Action item
Repeat verbatim, and only, the lines of the data below, beginning at the line that contains "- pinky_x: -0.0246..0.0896" and stopping after the line that contains "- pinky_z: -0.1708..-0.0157".
--- START ---
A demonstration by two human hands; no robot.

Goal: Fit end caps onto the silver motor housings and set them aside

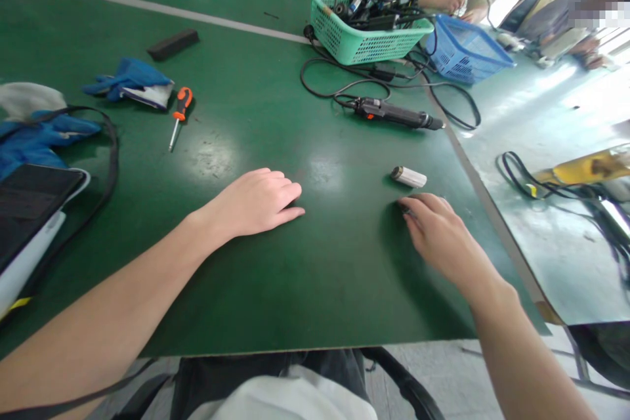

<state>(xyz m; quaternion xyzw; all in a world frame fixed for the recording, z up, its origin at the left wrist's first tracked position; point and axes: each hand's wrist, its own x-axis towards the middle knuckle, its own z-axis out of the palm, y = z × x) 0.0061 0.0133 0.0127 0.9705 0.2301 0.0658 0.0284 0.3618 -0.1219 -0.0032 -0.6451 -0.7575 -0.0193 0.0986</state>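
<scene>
My left hand [266, 202] rests palm down on the green table, its fingers curled in and the thumb stretched beside them; nothing shows in it. Farther right, my right hand [436, 223] is closed in a pinch, and a small dark piece [407, 211] shows at its fingertips, too little to name. Just beyond those fingertips lies a short whitish cylinder [411, 176] with a dark end. A black electric screwdriver [396, 113] lies beyond that, its cord attached. Left of centre is an orange-and-black screwdriver [182, 108].
A green basket [369, 46] full of cables and tools stands at the back, beside a blue basket [467, 56]. Blue gloves [135, 82], a dark bar [173, 44] and a phone [37, 200] lie left. A yellow tool [585, 167] is far right. Other people sit beyond.
</scene>
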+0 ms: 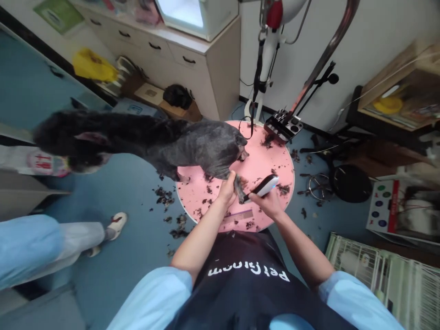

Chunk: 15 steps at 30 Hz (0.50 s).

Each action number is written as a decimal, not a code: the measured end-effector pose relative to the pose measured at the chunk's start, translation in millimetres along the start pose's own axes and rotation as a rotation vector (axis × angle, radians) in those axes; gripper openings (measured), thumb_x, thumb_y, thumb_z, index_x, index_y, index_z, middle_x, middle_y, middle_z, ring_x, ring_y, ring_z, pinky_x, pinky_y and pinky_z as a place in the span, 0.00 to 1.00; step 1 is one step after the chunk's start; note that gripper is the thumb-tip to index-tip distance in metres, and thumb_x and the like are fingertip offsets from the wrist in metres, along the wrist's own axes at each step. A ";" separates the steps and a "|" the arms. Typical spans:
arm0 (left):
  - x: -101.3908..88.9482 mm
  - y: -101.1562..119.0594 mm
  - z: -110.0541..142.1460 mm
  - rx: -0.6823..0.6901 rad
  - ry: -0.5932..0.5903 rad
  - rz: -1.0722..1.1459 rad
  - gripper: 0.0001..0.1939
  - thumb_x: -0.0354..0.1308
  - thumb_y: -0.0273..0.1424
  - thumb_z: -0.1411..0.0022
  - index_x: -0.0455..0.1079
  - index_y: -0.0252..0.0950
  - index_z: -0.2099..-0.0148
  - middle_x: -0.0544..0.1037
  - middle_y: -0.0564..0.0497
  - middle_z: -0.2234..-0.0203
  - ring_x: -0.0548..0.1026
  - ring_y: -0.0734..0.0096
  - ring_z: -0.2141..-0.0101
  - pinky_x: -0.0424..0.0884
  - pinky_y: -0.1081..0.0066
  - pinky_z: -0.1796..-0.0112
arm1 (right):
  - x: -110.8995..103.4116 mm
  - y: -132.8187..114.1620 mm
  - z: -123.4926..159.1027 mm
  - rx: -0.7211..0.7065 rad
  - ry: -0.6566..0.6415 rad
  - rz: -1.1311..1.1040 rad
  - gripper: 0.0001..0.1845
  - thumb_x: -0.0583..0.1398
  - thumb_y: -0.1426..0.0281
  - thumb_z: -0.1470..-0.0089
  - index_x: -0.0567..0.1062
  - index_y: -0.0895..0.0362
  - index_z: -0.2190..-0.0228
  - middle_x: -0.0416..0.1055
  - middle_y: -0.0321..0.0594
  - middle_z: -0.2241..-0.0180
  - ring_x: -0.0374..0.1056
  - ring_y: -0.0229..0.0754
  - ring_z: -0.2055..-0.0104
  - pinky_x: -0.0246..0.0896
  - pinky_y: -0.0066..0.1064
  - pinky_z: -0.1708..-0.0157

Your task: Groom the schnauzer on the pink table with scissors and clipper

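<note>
A dark grey dog (202,144) with close-cut fur stands on a round pink grooming table (271,160). Its head points left, beyond the table's edge. My left hand (227,189) is closed around the dog's hind leg (238,187), holding it out toward me. In my right hand (270,202) is a white and black hair clipper (264,186) with a small blue light. The clipper's head end lies against the lower part of that leg, near the paw. Tufts of dark hair are scattered over the tabletop.
A tool holder (283,126) is fixed at the table's far edge beside a curved metal arm (323,59). Another person's leg (82,233) stands at left. A black round stool (350,183) and a wire cage (385,270) are at right. Cut hair lies on the blue floor (137,252).
</note>
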<state>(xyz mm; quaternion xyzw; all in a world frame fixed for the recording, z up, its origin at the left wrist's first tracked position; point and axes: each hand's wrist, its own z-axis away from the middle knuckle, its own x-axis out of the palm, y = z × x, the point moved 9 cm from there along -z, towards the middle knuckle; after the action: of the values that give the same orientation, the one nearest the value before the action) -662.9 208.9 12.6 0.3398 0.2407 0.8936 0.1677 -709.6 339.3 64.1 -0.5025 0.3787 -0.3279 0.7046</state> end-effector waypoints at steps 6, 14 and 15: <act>4.6 10.8 -3.9 0.054 -0.052 -0.174 0.19 0.64 0.40 0.41 0.69 0.32 0.77 0.74 0.51 0.82 0.72 0.75 0.79 0.70 0.74 0.73 | 21.5 -26.1 -2.3 -0.061 0.011 0.164 0.12 0.65 0.62 0.59 0.70 0.56 0.79 0.68 0.33 0.80 0.63 0.37 0.77 0.58 0.28 0.76; 12.3 6.3 -8.0 -0.153 -0.353 -0.145 0.08 0.61 0.33 0.37 0.71 0.31 0.62 0.72 0.53 0.81 0.73 0.76 0.79 0.72 0.75 0.73 | 24.2 -17.7 23.7 -0.025 0.149 0.171 0.13 0.64 0.60 0.57 0.69 0.56 0.77 0.68 0.34 0.80 0.62 0.38 0.78 0.57 0.28 0.78; 15.5 7.1 -7.5 -0.161 -0.431 -0.132 0.09 0.63 0.32 0.38 0.71 0.31 0.60 0.72 0.54 0.80 0.73 0.76 0.78 0.72 0.75 0.72 | 24.8 -18.4 26.3 -0.022 0.167 0.163 0.13 0.64 0.60 0.57 0.68 0.56 0.77 0.67 0.33 0.81 0.61 0.37 0.78 0.57 0.28 0.78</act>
<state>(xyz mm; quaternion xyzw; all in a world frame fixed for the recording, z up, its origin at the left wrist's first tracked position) -680.0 207.8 19.7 0.4916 0.1490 0.8038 0.2999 -676.0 325.3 82.1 -0.4488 0.4793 -0.3061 0.6893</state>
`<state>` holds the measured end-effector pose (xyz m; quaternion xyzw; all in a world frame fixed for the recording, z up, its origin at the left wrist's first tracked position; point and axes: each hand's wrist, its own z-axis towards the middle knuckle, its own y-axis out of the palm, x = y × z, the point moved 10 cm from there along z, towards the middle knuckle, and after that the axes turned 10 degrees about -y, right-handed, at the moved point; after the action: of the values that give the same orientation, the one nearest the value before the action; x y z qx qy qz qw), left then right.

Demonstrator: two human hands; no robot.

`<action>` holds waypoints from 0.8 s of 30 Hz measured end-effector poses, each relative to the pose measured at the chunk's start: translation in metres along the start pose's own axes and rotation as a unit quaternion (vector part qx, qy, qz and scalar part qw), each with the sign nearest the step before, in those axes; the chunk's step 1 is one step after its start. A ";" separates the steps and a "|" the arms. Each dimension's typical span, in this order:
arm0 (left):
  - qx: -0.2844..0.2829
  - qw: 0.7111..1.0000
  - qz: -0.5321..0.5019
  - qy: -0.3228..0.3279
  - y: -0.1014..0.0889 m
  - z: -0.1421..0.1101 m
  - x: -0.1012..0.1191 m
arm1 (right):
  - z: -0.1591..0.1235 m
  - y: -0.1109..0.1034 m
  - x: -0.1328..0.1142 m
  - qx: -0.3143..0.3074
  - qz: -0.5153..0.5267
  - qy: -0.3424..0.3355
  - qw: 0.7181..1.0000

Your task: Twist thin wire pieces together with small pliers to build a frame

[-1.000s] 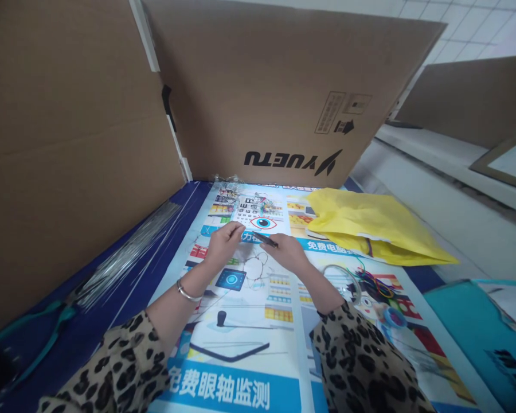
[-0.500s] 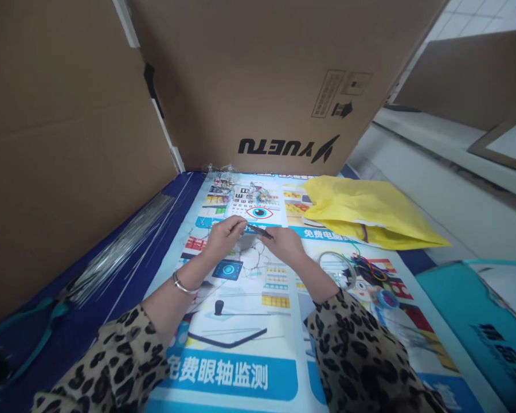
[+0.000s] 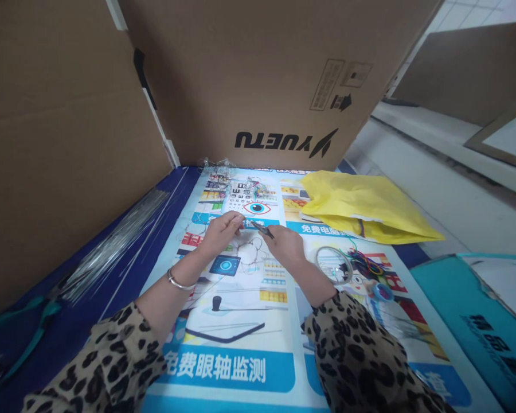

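My right hand (image 3: 289, 245) is closed round a pair of dark pliers (image 3: 264, 230), whose thin jaws point left toward my other hand. My left hand (image 3: 224, 230) is pinched shut, thumb against fingers, a short gap from the plier tips. What it pinches is too small to make out. Just below and between the hands lies a thin bent wire (image 3: 251, 252) in loose loops over the printed sheet (image 3: 241, 398). Whether that wire runs up into my left fingers cannot be seen.
Cardboard walls (image 3: 241, 69) stand behind and left. Straight wires (image 3: 116, 246) and teal-handled pliers (image 3: 47, 310) lie left. A yellow bag (image 3: 365, 201), a clear round dish (image 3: 333, 265), coloured cords (image 3: 367, 261) and a teal box (image 3: 464, 327) are right. Wire pieces (image 3: 217, 166) sit at the back.
The plier tips, close to my left fingers before, are now a little apart from them. My left hand has shifted slightly left and turned. The whole view has moved a little.
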<state>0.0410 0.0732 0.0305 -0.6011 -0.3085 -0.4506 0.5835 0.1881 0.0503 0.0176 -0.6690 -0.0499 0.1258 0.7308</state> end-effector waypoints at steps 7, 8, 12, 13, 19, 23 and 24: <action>0.064 0.992 0.109 0.006 -0.012 -0.001 -0.002 | -0.004 -0.001 -0.003 0.021 -0.001 -0.020 1.000; 0.059 0.989 0.135 0.012 -0.010 -0.002 -0.001 | -0.004 -0.001 -0.002 0.026 0.001 -0.022 0.999; 0.031 0.974 0.220 0.031 0.001 -0.005 0.002 | -0.006 -0.004 -0.001 0.050 0.010 -0.022 0.998; 0.030 0.971 0.237 0.030 0.003 -0.005 0.001 | -0.007 -0.004 -0.001 0.054 0.011 -0.022 0.998; 0.042 0.966 0.255 0.030 0.009 -0.002 -0.006 | -0.010 -0.004 -0.001 0.063 0.007 -0.022 0.998; 0.052 0.974 0.218 0.024 0.005 -0.001 -0.005 | -0.012 -0.005 -0.001 0.070 0.008 -0.027 0.997; 0.052 0.978 0.203 0.015 0.004 -0.001 -0.006 | -0.013 -0.006 -0.001 0.072 0.010 -0.027 0.997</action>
<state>0.0421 0.0721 0.0237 -0.6134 -0.1941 -0.3150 0.6978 0.1911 0.0376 0.0220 -0.6115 -0.0542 0.1545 0.7742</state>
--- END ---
Reply to the exercise
  - pinky_x: -0.0246..0.0896
  - pinky_y: -0.0066..0.1064
  - pinky_z: -0.1708..-0.0157

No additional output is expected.